----- GIVEN RECORDS -----
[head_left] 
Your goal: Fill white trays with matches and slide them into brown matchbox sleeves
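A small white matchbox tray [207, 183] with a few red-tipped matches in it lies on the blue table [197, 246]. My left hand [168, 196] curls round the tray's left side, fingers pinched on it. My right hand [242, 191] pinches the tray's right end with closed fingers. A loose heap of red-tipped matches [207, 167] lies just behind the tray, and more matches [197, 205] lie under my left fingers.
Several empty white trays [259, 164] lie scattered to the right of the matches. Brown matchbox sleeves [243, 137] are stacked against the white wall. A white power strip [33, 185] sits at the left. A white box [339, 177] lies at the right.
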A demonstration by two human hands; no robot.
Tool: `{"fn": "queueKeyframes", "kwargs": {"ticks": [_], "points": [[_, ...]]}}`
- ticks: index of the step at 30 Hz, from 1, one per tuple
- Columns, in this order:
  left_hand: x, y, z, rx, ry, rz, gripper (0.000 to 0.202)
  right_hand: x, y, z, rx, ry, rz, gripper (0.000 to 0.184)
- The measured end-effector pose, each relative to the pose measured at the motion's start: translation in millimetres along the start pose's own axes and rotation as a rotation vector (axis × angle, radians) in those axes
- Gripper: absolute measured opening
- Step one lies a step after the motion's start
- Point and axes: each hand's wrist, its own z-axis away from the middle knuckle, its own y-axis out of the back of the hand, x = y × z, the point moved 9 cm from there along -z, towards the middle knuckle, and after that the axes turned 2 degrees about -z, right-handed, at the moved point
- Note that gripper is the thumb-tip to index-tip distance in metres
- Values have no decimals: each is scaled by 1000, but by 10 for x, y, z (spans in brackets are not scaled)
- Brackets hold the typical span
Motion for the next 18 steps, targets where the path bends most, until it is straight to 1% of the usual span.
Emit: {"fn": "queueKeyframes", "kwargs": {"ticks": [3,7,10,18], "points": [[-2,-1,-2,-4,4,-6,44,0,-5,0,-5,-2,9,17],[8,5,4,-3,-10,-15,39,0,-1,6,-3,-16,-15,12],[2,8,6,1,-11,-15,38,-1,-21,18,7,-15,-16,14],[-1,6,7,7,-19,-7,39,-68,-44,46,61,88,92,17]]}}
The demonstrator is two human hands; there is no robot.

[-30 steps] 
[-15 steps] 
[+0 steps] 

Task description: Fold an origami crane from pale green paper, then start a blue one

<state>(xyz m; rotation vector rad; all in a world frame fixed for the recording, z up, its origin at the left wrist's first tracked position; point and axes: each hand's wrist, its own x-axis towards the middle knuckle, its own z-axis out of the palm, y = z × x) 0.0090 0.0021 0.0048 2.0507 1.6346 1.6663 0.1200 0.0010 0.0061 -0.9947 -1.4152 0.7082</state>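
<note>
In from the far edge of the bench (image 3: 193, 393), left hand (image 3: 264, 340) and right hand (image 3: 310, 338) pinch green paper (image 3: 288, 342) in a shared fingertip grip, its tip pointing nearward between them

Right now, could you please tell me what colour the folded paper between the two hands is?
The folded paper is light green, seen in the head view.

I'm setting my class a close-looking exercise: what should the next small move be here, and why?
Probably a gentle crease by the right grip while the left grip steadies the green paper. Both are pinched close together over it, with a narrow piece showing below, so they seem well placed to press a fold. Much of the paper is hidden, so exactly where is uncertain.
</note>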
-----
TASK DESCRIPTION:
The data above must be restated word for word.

REPLY:
[head_left] 
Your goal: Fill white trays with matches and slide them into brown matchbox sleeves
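A small white matchbox tray [207, 183] with a few red-tipped matches in it lies on the blue table [197, 246]. My left hand [168, 196] curls round the tray's left side, fingers pinched on it. My right hand [242, 191] pinches the tray's right end with closed fingers. A loose heap of red-tipped matches [207, 167] lies just behind the tray, and more matches [197, 205] lie under my left fingers.
Several empty white trays [259, 164] lie scattered to the right of the matches. Brown matchbox sleeves [243, 137] are stacked against the white wall. A white power strip [33, 185] sits at the left. A white box [339, 177] lies at the right.
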A demonstration by two human hands; no robot.
Tool: `{"fn": "queueKeyframes", "kwargs": {"ticks": [_], "points": [[_, ...]]}}`
- ticks: index of the step at 30 Hz, from 1, one per tuple
- Columns, in this order:
  left_hand: x, y, z, rx, ry, rz, gripper (0.000 to 0.202)
  right_hand: x, y, z, rx, ry, rz, gripper (0.000 to 0.184)
- The measured end-effector pose, each relative to the pose measured at the motion's start: translation in millimetres along the start pose's own axes and rotation as a rotation vector (axis × angle, radians) in those axes
- Gripper: absolute measured opening
- Step one lies a step after the motion's start
- Point and axes: each hand's wrist, its own z-axis away from the middle knuckle, its own y-axis out of the back of the hand, x = y × z, the point moved 9 cm from there along -z, towards the middle knuckle, and after that the axes turned 2 degrees about -z, right-handed, at the moved point
- Note that gripper is the thumb-tip to index-tip distance in metres
- Values have no decimals: each is scaled by 1000, but by 10 for x, y, z (spans in brackets are not scaled)
- Brackets hold the typical span
Motion for the next 18 steps, targets where the path bends most, until it is straight to 1% of the usual span.
Emit: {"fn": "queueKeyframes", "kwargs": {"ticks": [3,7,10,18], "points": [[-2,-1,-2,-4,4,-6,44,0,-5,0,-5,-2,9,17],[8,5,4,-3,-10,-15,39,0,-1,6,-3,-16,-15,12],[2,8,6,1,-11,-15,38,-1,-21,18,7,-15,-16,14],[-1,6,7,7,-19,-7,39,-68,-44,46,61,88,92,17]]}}
The demonstrator is two human hands; there is no robot.

[-30 steps] 
[-15 steps] 
[+0 steps] 

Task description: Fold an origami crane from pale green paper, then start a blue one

<state>(xyz m; rotation vector rad; all in a world frame fixed for the recording, z up, its origin at the left wrist's first tracked position; point and axes: each hand's wrist, its own x-axis towards the middle knuckle, its own z-axis out of the palm, y = z × x) 0.0090 0.0021 0.0048 2.0507 1.6346 1.6663 0.1200 0.0010 0.0061 -0.9947 -1.4152 0.7082</state>
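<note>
In from the far edge of the bench (image 3: 193, 393), left hand (image 3: 264, 340) and right hand (image 3: 310, 338) pinch green paper (image 3: 288, 342) in a shared fingertip grip, its tip pointing nearward between them

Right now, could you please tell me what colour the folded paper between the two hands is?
The folded paper is light green, seen in the head view.

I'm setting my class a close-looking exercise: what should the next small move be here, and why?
Probably a gentle crease by the right grip while the left grip steadies the green paper. Both are pinched close together over it, with a narrow piece showing below, so they seem well placed to press a fold. Much of the paper is hidden, so exactly where is uncertain.
</note>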

The answer given here is complete.